Reference: The Nature of the Physical World
This paper presents Chapter III (section 1) from the book THE NATURE OF THE PHYSICAL WORLD by A. S. EDDINGTON. The contents of this book are based on the lectures that Eddington delivered at the University of Edinburgh in January to March 1927.
The paragraphs of original material are accompanied by brief comments in color, based on the present understanding. Feedback on these comments is appreciated.
The heading below links to the original materials.
.
Astronomer Royal’s Time
I have sometimes thought it would be very entertaining to hear a discussion between the Astronomer Royal and, let us say, Prof. Bergson on the nature of time. Prof. Bergson’s authority on the subject is well known; and I may remind you that the Astronomer Royal is entrusted with the duty of finding out time for our everyday use, so presumably he has some idea of what he has to find. I must date the discussion some twenty years back, before the spread of Einstein’s ideas brought about a rapprochement. There would then probably have been a keen disagreement, and I rather think that the philosopher would have had the best of the verbal argument. After showing that the Astronomer Royal’s idea of time was quite nonsensical, Prof. Bergson would probably end the discussion by looking at his watch and rushing off to catch a train which was starting by the Astronomer Royal’s time.

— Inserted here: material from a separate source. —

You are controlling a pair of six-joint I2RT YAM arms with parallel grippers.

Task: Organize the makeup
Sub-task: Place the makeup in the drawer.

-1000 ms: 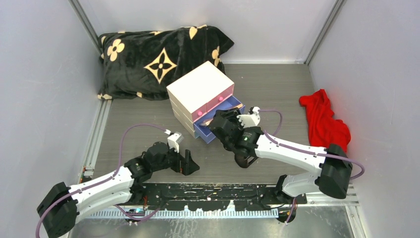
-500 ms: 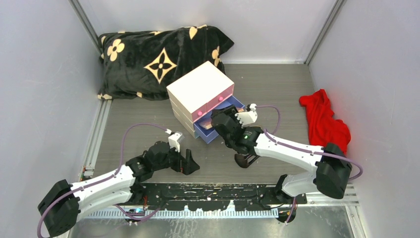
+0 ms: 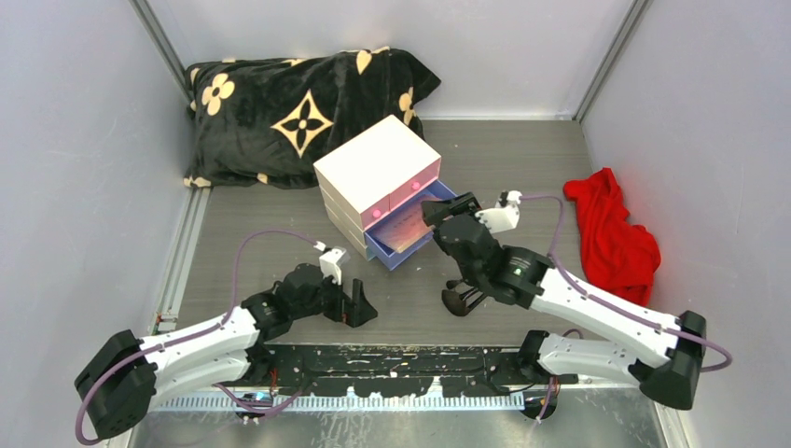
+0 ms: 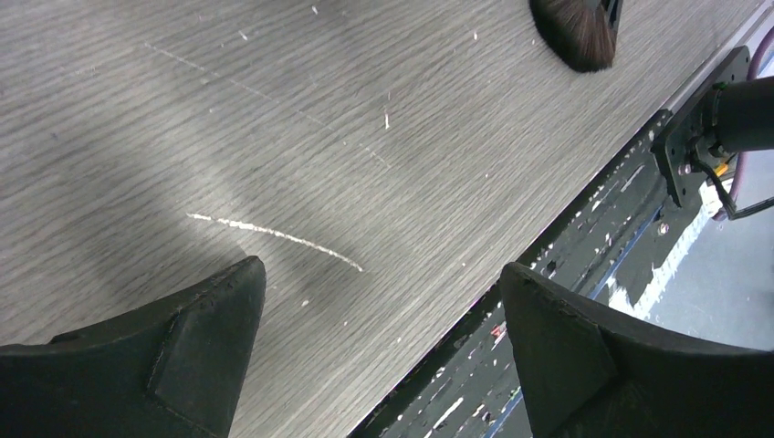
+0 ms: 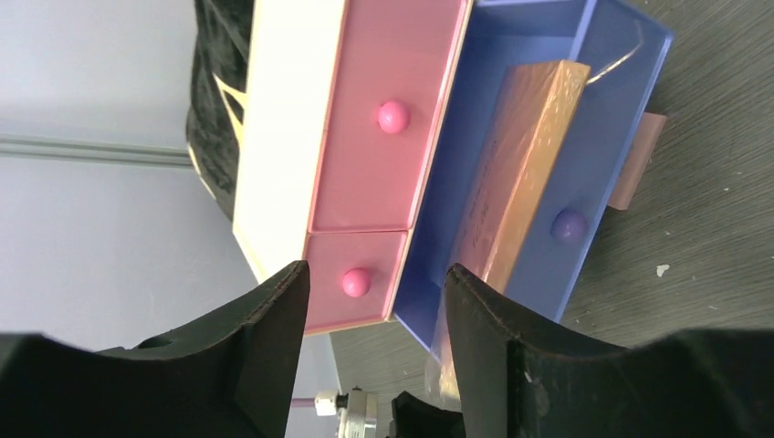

Whatever may be time de jure, the Astronomer Royal’s time is time de facto. His time permeates every corner of physics. It stands in no need of logical defence; it is in the much stronger position of a vested interest. It has been woven into the structure of the classical physical scheme. “Time” in physics means Astronomer Royal’s time. You may be aware that it is revealed to us in Einstein’s theory that time and space are mixed up in a rather strange way. This is a great stumbling-block to the beginner. He is inclined to say, “That is impossible. I feel it in my bones that time and space must be of entirely different nature. They cannot possibly be mixed up.” The Astronomer Royal complacently retorts, “It is not impossible. / have mixed them up.” Well, that settles it. If the Astronomer Royal has mixed them, then his mixture will be the groundwork of present-day physics.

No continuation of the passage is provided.